Checks¶

If a check fails, it is reported as a finding. Each check will have a remediation type - either recommended or required. A recommended remediation is one that is recommended to be performed, but is not required to be performed.

⚠️ Recommended: A finding that users are encouraged to evaluate the recommendation and determine if it is applicable and whether or not to act upon that recommendation. Not remediating the finding does not prevent the upgrade from occurring.
❌ Required: A finding that requires remediation prior to upgrading to be able to perform the upgrade and avoid downtime or disruption

See the symbol table for further details on the symbols used throughout the documentation.

Amazon¶

Checks that are not specific to Amazon EKS or Kubernetes

AWS001¶

🚧 Not yet implemented

⚠️ Remediation recommended

There is a sufficient quantity of IPs available for the nodes to support the upgrade.

If custom networking is enabled, the results represent the number of IPs available in the subnets used by the EC2 instances. Otherwise, the results represent the number of IPs available in the subnets used by both the EC2 instances and the pods.

AWS002¶

⚠️ Remediation recommended

There is a sufficient quantity of IPs available for the pods to support the upgrade.

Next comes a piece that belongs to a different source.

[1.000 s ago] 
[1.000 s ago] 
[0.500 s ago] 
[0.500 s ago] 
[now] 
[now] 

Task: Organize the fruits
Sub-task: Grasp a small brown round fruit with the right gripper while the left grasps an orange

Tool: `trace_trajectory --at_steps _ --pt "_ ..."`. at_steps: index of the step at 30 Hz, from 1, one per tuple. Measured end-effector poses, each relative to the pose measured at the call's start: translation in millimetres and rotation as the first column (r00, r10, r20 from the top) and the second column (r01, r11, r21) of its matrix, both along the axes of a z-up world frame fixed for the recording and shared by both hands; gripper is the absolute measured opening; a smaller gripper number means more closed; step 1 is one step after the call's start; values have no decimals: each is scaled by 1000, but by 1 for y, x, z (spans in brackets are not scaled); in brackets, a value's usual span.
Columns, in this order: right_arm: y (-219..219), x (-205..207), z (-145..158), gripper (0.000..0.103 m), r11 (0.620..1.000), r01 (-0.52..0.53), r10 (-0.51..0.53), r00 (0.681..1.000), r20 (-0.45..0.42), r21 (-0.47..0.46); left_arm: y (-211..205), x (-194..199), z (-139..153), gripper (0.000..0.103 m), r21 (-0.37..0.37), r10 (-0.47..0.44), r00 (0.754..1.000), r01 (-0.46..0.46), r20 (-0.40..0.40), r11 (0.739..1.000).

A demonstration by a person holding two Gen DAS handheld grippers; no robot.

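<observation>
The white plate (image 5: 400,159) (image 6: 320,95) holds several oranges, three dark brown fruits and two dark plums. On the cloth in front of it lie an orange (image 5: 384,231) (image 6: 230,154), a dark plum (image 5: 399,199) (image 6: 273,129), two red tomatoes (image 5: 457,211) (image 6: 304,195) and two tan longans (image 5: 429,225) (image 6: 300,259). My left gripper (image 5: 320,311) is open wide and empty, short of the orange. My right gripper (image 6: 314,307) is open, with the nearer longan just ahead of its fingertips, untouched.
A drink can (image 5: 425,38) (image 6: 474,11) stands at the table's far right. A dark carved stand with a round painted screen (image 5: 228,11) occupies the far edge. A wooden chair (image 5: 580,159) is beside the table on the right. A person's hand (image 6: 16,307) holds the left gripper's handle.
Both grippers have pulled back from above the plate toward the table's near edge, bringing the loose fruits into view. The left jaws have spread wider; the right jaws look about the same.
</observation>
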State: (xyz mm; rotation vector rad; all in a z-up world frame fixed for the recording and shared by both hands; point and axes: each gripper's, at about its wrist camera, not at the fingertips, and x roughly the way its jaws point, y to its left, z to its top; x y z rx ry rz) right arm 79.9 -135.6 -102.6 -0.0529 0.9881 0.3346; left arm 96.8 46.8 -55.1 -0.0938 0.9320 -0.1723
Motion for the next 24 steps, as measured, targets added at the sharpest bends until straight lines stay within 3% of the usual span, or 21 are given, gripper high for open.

This check is used when custom networking is enabled since the IPs used by pods are coming from subnets different from those used by the EC2 instances themselves.

AWS003¶

🚧 Not yet implemented

EC2 instance service limits

AWS004¶

🚧 Not yet implemented

EBS GP2 volume service limits

AWS005¶

🚧 Not yet implemented

EBS GP3 volume service limits

Amazon EKS¶

Checks that are specific to Amazon EKS

EKS001¶

❌ Remediation required

There are at least 2 subnets in different availability zones, each with at least 5 available IPs for the control plane to upgrade.

EKS002¶

❌ Remediation required

Control plane does not have any reported health issues.

EKS003¶

❌ Remediation required

EKS managed nodegroup does not have any reported health issues.

This does not include self-managed nodegroups or Fargate profiles; those are not currently supported by the AWS API to report health issues.

EKS004¶

❌ Remediation required

EKS addon does not have any reported health issues.

EKS005¶

❌ Remediation required

EKS addon version is within the supported range.

The addon must be updated to a version that is supported by the target Kubernetes version prior to upgrading.

⚠️ Remediation recommended

The target Kubernetes version default addon version is newer than the current addon version.

For example, if the default addon version of CoreDNS for Kubernetes v1.24 is v1.8.7-eksbuild.3 and the current addon version is v1.8.4-eksbuild.2, while the current version is supported on Kubernetes v1.24, its recommended to update the addon to v1.8.7-eksbuild.3 during the upgrade.

EKS006¶

⚠️ Remediation recommended

EKS managed nodegroup are using the latest launch template version and there are no pending updates for the nodegroup.

Users are encourage to evaluate if remediation is warranted or not and whether to update to the latest launch template version prior to upgrading. If there are pending updates, this could potentially introduce additional changes to the nodegroup during the upgrade.

EKS007¶

⚠️ Remediation recommended

Self-managed nodegroup are using the latest launch template version and there are no pending updates for the nodegroup.

Users are encourage to evaluate if remediation is warranted or not and whether to update to the latest launch template version prior to upgrading. If there are pending updates, this could potentially introduce additional changes to the nodegroup during the upgrade.

Kubernetes¶

Checks that are specific to Kubernetes, regardless of the underlying platform provider.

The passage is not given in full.